Tengahi perang antar keris
dan tombak. Gajah Mada meringis
dapat peran: antagonis manis

Batu menjawab,
ditemani daun berdebu lembab
bertuliskan nada irama rebab.

Ujungberung V, 2 Oktober 2008


Kali ini, saya akan menafsir satu puisi karya penyair Cirebon, Sinta Ridwan. Dia adalah seorang filolog muda. Puisi yang saya baca kali ini berjudul "Jawaban Batu" dari buku "Secangkir Bintang", Gambang, 2017.

#tafsirpuisimanasuka

sumber: https://goo.gl/9G6krZ
Kita terkadang bertanya, jika susunan dalam baris per baris atau bahkan bait per bait di  dalam puisi itu tidak predikatif, lalu hendak menyampaikan apa sebenarnya puisi itu? Dengan keadaan demikian, puisi berarti hanyalah setumpuk frase.
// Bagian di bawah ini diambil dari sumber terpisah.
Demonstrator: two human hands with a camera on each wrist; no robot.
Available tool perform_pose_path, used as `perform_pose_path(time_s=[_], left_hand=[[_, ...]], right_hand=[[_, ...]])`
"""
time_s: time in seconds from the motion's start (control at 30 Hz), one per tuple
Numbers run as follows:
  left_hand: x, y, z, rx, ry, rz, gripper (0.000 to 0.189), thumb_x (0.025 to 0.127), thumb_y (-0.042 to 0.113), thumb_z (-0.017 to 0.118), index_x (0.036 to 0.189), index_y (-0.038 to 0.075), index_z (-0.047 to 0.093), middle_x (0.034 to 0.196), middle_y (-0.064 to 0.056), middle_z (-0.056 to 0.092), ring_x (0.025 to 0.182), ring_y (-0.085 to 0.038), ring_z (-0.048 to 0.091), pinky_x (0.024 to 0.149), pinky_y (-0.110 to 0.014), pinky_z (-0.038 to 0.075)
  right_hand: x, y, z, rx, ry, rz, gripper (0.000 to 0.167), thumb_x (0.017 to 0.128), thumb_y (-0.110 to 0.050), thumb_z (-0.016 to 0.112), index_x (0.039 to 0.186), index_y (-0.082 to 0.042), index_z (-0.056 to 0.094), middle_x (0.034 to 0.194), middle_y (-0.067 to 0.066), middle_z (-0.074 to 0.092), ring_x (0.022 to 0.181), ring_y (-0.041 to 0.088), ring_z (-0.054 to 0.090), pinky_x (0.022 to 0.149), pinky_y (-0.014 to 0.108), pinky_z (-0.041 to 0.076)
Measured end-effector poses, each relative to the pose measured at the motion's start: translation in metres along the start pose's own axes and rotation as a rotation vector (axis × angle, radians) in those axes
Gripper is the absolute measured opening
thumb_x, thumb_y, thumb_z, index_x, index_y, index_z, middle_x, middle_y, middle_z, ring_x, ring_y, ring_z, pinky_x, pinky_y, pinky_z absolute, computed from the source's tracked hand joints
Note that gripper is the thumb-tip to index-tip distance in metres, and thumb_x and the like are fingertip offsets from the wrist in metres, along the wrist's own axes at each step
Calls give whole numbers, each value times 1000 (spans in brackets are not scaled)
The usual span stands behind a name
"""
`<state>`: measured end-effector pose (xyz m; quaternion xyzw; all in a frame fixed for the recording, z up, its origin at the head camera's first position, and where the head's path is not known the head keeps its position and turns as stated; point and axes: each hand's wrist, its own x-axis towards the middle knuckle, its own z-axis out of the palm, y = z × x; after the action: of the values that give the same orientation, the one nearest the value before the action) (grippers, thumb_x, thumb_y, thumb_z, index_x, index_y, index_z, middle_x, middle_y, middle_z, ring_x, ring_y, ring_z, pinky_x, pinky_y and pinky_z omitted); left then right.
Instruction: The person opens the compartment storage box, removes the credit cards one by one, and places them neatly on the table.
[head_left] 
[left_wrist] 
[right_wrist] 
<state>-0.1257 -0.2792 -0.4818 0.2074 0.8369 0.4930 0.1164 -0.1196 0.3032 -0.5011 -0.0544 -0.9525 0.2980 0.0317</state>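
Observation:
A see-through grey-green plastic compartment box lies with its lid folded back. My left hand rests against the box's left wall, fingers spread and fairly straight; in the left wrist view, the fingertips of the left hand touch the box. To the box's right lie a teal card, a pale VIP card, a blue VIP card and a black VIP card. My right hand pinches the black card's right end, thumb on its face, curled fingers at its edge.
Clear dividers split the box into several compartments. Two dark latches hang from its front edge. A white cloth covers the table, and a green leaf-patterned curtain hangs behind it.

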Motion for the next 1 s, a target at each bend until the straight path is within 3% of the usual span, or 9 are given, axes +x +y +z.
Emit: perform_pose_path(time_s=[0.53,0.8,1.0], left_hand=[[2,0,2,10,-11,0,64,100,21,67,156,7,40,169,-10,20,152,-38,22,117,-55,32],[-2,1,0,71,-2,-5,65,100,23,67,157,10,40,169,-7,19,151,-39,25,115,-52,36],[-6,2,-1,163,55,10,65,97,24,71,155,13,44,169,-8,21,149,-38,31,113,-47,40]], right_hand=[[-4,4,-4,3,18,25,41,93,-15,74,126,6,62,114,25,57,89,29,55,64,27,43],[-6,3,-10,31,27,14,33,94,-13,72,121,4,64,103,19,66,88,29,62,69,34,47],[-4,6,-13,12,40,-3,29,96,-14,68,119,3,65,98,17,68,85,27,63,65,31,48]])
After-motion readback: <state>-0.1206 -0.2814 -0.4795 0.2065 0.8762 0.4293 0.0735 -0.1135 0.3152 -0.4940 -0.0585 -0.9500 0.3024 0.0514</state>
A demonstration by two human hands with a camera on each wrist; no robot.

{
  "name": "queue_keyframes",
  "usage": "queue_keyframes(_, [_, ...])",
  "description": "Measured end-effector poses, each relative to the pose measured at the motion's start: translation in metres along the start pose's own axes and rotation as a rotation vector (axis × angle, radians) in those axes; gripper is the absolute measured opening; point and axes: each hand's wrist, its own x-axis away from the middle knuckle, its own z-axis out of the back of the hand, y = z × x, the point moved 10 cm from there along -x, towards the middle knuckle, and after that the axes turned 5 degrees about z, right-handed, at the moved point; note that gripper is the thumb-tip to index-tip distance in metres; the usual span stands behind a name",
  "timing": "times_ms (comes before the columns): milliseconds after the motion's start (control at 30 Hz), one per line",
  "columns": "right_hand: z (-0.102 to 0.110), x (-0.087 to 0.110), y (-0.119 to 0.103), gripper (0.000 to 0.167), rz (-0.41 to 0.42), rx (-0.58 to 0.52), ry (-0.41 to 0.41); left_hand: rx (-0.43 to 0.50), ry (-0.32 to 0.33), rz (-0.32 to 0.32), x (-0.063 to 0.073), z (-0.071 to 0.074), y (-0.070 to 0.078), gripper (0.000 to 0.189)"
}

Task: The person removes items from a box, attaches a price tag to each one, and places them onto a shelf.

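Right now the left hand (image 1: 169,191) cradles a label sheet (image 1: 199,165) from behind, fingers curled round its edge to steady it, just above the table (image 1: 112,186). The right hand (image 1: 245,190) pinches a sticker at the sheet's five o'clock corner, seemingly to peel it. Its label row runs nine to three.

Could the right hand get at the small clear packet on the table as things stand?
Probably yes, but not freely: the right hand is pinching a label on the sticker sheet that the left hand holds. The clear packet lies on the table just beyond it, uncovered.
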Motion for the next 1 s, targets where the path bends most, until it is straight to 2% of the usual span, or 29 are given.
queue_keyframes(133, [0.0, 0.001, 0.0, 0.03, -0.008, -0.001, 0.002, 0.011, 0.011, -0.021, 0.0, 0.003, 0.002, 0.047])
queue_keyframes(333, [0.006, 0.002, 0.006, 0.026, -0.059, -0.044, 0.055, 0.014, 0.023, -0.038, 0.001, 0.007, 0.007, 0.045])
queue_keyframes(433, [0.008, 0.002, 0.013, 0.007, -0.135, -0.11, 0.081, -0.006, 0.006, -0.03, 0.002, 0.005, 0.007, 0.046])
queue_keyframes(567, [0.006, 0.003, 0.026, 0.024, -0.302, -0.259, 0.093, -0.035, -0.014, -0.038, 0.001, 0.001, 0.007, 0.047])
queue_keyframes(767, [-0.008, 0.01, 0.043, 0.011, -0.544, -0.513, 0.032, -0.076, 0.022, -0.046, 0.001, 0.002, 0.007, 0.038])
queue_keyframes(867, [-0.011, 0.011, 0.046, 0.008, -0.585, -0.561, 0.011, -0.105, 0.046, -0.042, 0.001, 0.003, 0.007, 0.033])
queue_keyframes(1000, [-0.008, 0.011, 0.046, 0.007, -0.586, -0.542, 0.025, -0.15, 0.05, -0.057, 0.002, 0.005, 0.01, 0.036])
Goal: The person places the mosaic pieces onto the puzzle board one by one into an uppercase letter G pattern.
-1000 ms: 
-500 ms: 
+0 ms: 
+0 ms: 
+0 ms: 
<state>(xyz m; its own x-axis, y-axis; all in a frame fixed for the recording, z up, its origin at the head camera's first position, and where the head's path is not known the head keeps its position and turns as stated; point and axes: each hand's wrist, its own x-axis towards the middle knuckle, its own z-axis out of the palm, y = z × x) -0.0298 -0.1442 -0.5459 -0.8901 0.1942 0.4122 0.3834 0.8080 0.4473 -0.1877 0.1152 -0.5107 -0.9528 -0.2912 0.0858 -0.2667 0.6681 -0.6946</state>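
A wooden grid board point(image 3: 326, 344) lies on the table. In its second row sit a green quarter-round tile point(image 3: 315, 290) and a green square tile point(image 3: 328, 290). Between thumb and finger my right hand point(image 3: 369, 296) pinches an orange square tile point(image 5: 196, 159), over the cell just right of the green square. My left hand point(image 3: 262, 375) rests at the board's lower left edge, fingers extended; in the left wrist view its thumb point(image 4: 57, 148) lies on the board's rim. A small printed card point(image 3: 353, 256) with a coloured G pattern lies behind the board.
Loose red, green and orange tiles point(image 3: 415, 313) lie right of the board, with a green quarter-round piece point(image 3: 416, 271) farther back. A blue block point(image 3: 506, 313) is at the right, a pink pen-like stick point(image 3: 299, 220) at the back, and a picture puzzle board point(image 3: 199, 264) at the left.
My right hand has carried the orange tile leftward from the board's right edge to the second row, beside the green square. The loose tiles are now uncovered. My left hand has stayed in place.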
Kita sedang membicarakan ini dalam wacana tata bahasa Indonesia. Jika susunan yang saya maksud (non-predikatif) terjadi dalam bahasa Arab—misalnya—maka ia bisa ditoleransi karena sistem tatabahasa Arab menganut kira-kira, subjek yang dikira-kira ada meskipun tidak tampak, seperti “kalimat minor”. Lalu, bagaimana dengan yang ini?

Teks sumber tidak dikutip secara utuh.